Job cross products

Overview

Suppose you are interested in running a piece of code with many different inputs, with each execution performed on a different compute node of a cluster.

This page shows a streamlined way to do so.

Example

As a toy example, suppose we want to compute all additions of the form a + b where a and b are integers from 1 to 3. In addition, we also want a * b.

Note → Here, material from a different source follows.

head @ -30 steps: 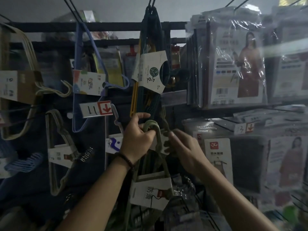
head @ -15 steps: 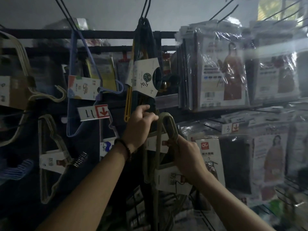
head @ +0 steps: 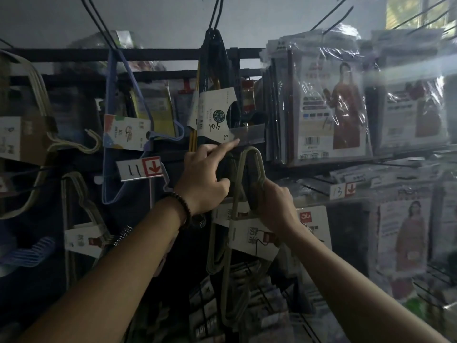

This means we will need \(3 \times 3 \times 2\) calculations.

We can characterize the inputs a the cross-product denoted \(\{1, 2, 3\} \times \{1, 2, 3\} \times \{+, *\}\).

Nextflow script

The script below will perform the following operations.

// we use utilities in the nf-nest submodule
// in user scripts, path would be './nf-nest/cross.nf' 
include { crossProduct; filed; deliverables } from '../cross.nf'
include { instantiate; precompile; activate } from '../pkg.nf'

def variables = [
    first: 1..3,
    second: 1..3,
    operation: ["+", "*"]
]

// specifies the order of operations
workflow {
    // look at all combinations of variables
    configs = crossProduct(variables)
    // run Julia on 18 nodes!
    run_julia(configs)

    // equivalent syntax:
    // crossProduct(variables) | run_julia
}

process run_julia {
    debug true // by default, standard out is not shown, use this to show it
    
    // information used when submitting job to queue
    time 2.min
    cpus 1 
    memory 5.GB

    input:
        val config 
    """
    ${activate()}
    # ^ this is just a shortcut for:
    #!/usr/bin/env julia --threads=1

    @show ${config.first} ${config.operation} ${config.second}
    """
}

For more information:

Running the script

Running it with the -profile cluster option will:

  • build a cross-product from variables
  • for each one, automatically create submission scripts
  • run these Julia processes and show the standard out.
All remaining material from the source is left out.